I don't make it through the night.

First off, I decide that I'm going to talk to my lady friend that I believe is real. We're destined to meet. She talks to me through my mind. It's only a matter of time before she reveals herself in the flesh. I know because she told me so. Mania makes the illogical sound believable and reasoned. Never mind that the technology to talk through minds doesn't exist. Nor the ability to meet a random stranger through telepathy. She doesn't need the details. That would be logical.
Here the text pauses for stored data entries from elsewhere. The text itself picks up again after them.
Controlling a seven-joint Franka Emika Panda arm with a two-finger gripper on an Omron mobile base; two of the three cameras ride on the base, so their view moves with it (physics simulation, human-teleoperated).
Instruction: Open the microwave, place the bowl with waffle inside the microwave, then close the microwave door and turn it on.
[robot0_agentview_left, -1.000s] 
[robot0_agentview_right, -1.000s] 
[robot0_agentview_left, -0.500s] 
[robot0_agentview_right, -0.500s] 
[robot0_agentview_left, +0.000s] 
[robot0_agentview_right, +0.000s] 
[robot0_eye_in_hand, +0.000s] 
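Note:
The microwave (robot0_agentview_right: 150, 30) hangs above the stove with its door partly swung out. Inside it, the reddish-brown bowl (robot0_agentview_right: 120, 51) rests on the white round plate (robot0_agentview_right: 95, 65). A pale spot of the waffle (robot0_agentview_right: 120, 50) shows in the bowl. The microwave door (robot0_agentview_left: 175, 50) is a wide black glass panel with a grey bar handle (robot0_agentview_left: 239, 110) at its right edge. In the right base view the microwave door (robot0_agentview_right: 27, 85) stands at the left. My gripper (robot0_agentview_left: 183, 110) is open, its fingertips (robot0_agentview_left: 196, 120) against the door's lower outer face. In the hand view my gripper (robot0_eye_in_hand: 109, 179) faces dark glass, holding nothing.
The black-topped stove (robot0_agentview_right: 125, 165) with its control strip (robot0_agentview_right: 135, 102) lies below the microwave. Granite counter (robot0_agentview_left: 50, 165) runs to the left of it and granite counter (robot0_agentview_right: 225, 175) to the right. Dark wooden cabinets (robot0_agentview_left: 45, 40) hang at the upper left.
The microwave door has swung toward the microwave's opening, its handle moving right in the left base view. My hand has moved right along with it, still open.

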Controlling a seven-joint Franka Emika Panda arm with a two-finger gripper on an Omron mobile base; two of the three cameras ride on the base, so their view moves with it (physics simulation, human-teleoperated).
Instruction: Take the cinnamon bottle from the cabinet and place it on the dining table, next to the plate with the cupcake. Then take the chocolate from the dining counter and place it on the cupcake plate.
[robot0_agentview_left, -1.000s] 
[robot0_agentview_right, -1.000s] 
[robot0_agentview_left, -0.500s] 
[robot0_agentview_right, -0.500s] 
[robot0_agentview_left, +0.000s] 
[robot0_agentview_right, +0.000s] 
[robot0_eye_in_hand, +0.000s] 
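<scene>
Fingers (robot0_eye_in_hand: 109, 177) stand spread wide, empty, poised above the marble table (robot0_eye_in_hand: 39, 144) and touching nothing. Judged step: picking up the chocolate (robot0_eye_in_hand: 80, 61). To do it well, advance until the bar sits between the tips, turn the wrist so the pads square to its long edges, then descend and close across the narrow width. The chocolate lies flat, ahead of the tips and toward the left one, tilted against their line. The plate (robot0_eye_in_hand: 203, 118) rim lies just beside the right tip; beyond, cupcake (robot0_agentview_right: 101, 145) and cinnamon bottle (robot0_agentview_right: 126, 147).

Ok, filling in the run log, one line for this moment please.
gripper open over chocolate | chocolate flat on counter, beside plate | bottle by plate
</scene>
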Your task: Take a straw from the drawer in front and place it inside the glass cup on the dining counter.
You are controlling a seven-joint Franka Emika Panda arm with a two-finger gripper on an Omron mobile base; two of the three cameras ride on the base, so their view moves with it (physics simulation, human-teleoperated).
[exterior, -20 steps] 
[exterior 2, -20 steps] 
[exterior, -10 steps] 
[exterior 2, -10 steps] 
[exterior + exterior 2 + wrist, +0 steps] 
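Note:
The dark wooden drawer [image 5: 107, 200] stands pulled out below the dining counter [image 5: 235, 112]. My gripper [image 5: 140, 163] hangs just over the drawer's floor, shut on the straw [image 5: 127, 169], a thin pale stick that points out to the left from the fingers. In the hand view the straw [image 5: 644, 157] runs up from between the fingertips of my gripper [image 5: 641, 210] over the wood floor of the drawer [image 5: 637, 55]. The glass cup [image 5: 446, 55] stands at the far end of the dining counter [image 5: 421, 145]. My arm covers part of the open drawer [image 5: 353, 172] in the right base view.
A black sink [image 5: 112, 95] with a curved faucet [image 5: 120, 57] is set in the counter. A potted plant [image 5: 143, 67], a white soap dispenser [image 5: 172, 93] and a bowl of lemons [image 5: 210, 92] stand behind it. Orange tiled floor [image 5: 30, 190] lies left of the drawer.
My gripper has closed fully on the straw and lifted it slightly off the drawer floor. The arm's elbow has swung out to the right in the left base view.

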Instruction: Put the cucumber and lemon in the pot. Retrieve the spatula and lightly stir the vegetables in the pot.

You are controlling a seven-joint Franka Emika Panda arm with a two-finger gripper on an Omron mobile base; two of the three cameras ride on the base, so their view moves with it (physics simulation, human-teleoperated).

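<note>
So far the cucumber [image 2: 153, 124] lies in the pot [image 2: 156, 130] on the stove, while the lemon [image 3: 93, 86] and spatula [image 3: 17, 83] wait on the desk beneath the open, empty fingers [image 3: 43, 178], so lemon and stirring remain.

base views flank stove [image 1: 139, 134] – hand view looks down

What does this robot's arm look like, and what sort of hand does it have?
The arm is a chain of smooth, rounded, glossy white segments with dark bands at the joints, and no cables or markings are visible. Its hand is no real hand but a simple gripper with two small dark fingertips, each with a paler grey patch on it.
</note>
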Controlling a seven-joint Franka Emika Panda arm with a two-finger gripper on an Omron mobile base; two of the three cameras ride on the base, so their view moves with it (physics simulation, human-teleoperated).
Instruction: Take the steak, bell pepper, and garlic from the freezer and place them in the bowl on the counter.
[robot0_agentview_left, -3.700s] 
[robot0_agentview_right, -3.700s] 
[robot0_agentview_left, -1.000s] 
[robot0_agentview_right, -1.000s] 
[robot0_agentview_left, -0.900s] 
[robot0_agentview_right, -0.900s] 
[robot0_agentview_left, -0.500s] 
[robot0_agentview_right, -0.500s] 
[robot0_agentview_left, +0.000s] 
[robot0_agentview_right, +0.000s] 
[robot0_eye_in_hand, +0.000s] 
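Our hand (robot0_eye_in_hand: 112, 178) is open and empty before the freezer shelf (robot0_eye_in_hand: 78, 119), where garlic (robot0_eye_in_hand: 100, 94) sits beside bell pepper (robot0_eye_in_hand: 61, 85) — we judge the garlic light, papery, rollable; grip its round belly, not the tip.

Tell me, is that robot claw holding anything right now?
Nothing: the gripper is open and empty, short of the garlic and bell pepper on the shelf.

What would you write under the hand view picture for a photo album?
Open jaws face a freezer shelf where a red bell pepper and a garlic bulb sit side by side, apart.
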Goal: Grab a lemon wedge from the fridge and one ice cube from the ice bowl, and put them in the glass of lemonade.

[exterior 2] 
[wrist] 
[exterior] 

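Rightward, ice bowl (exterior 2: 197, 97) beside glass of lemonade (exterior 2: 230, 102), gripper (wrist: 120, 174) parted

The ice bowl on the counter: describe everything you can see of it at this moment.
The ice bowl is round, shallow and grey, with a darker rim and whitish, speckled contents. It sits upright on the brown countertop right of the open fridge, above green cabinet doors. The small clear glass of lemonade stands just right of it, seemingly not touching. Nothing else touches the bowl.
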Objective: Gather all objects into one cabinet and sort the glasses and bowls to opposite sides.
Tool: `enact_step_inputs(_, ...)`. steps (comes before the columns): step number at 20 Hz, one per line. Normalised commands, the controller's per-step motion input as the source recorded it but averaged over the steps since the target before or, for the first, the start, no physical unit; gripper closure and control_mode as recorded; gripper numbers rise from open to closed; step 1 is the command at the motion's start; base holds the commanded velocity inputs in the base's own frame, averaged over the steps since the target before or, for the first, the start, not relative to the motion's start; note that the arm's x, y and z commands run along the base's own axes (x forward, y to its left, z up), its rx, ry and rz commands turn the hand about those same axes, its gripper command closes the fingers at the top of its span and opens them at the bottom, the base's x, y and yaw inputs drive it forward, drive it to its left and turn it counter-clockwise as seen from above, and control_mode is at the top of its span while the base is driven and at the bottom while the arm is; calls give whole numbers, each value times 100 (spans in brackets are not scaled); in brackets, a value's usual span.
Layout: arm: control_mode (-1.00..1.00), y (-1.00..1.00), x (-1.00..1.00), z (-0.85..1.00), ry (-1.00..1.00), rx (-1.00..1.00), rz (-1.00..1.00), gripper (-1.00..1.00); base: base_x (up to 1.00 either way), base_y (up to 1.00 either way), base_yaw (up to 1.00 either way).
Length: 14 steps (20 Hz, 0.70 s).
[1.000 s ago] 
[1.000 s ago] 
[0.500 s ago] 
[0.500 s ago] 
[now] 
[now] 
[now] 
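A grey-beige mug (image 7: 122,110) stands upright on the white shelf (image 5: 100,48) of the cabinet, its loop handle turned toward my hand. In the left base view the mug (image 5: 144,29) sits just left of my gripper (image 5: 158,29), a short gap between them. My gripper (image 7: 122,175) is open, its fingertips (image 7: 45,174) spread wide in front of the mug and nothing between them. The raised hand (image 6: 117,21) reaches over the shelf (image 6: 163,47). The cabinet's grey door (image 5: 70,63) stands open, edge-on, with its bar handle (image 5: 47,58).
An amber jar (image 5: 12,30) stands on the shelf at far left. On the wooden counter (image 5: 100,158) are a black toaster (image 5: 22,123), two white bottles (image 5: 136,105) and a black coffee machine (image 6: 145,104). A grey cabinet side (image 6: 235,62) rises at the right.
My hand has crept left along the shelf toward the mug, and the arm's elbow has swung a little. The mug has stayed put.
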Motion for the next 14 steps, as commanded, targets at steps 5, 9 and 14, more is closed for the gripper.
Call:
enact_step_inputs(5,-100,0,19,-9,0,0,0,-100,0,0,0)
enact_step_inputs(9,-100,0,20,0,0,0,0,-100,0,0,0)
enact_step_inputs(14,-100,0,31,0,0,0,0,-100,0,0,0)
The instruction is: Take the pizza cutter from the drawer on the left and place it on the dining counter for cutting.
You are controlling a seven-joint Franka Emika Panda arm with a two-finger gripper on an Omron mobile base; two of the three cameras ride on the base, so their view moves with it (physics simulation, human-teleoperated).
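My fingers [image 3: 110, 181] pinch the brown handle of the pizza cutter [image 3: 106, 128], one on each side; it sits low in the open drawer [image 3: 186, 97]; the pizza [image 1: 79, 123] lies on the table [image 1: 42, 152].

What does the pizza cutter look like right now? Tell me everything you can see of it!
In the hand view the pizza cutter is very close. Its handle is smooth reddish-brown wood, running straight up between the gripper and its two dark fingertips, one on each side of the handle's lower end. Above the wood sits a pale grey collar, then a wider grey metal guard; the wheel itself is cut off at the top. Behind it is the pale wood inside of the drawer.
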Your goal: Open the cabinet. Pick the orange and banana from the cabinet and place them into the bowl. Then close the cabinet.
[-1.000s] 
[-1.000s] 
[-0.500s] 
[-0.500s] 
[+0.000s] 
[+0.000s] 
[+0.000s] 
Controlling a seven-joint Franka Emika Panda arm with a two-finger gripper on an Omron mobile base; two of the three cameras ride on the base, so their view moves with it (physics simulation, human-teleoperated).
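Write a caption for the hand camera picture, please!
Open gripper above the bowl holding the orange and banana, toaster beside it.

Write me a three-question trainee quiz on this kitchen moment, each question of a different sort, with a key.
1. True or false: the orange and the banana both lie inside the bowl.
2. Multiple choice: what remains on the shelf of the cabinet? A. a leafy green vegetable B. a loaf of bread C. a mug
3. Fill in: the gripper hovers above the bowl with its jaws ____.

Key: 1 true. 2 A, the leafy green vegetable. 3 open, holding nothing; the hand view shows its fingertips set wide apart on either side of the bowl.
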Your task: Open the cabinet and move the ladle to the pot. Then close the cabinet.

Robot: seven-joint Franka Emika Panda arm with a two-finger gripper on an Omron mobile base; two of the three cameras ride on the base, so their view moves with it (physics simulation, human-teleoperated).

I call her Stephanie. I'm too embarrassed to tell why. It involves a celebrity. My mania makes a storyteller blush. But that's just my way of coping with the destruction it brings. I find ways to make it humorous, adventure filed, and dangerously exotic. I've been to the edge, peered over it, and waved. I've come close to falling over it, but so far I've been lucky. This episode I'm dip my toes in the water below. A suicide attempt.

Stephanie convinced me to swallow half-a-month's supply of Serroquel. I drowned it with Coor's Light. The effects were immediate. I couldn't force myself to throw up. It felt like my brain was having seizures. I would freeze mid action. The worst was trying to walk. I would pause mid-step. So much for walking this out. Worse, I hadn't slept in three days. I got so tired I tried to fall asleep, but every time I felt a pinch in my mind. I'd see black and then feel my brain quiver. That was another seizure. This lasted 16 hours. It felt like forty. And then I passed out.

That's mania. The flip side was waking up and realizing I had wasted a thousand dollars over a two day spending  spree on food, clothes, gas, and a cheap motel. My vacation consisted of driving and OD'ing on medication. At least I made it to the art museum after I woke up. I called it a vacation and used the GPS to return home. It took four hours.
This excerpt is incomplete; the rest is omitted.